I like shoes from both makers, but I continue to buy EG shoes while I haven't purchased anything new from JL Paris in two or three years. There are several reasons for this. First, EG lasts fit my feet better than JL Paris lasts (others will obviously have different experiences). Second, I like EG's crust leather. Third, EG shoes are more reasonably priced; I wouldn't call $950 per pair exactly reasonable, but EG hasn't seen the precipitous price increases over the last few years that JL Paris has. Fourth, I think that EG shoes are marginally better made (emphasis on _marginally_). Fifth, I think that EG lasts are more elegant than JL Paris lasts, generally speaking.

(I should mention that the RTW/MTO shoes from are, to my mind, better than either EG or JL Paris; and I eagerly await delivery of the order I placed back in October.)


----------



## mafoofan (May 16, 2005)

Jcusey, are you comparing the Edward Greens to Lobb's regular line or their Prestige line? 

I don't have a pair of Edward Greens myself, so don't have the most thorough information. However, I do own a few Prestige line John Lobbs. When I compared the Lobbs to Edward Greens in store, it seemed to me that the soles of the Lobbs were more graceful and meticulously finished. In comparison to the regular line John Lobbs, the Prestige shoes give me a lot more support in my foot's arch area: I feel as if my feet are being gently cradled. On the other hand, when I tried on the regular John Lobbs and the Edward Greens, I felt more distinctly like I was standing on the beds of my shoes. To me, this subtle but real difference is enough to justify the much higher price for the Lobbs. 

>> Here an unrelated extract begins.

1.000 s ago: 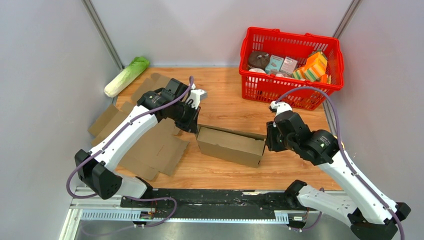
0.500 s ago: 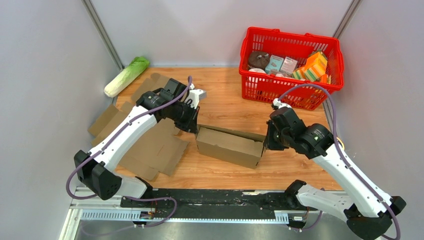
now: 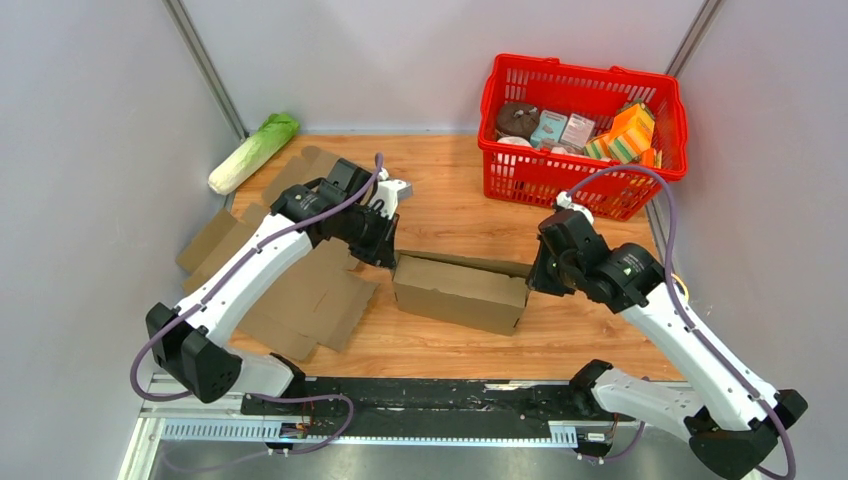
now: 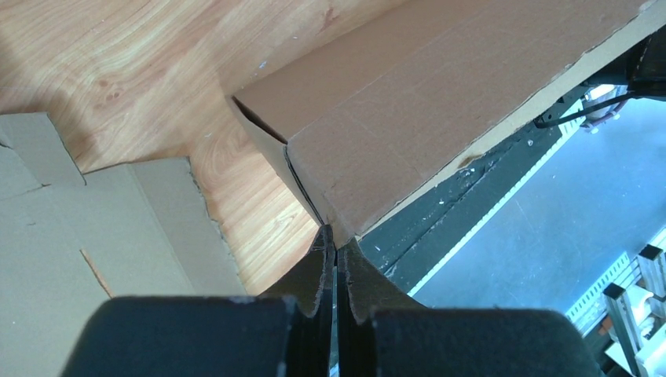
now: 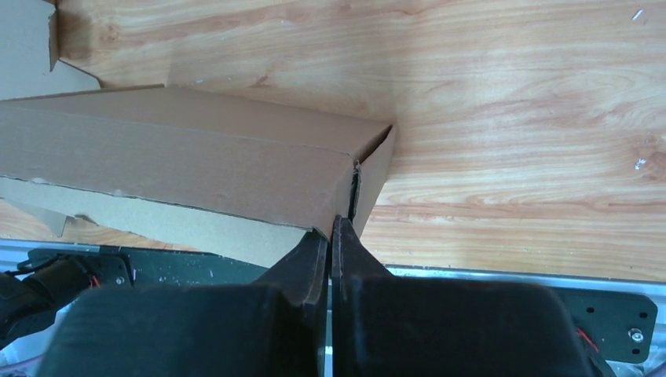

Also, there is something to be said for the fact that John Lobb Paris is a much more dependable company than Edward Green, what with its delivery delays, inability to keep vendors stocked, and rumored restructuring of their product lines to include a 'Top Drawer' shoe.


----------



## Cravate Royale (Nov 5, 2006)

*JL Shoes*

I have owned both EG and JL and have a weakness for the JL Prestige line, as the shoes are finished just right, and their lines are truely excellent. I also do like the JL Prestige line specifically for the Museum leather. The shading that they are able to achieve is quite spectacular. I just bought the JL Prestige Luffield in Dark Brown Museum, and also had the Jermyn II ordered in Red Museum calf that came out very, very well. 
The EG's however, do have their own charm, with regards to their spectacular lasts, and the finish they are able to achieve specifically with regards to the coloring of their leathers. 
With regards to pricing here in the San Francsico area. JL RTW is running just under $1000, the JL Prestige is $1400, and the EG RTW shoes are around $1095.

Sincerely,

Cravate Royale


----------



## jcusey (Apr 19, 2003)

mafoofan said:


> Jcusey, are you comparing the Edward Greens to Lobb's regular line or their Prestige line?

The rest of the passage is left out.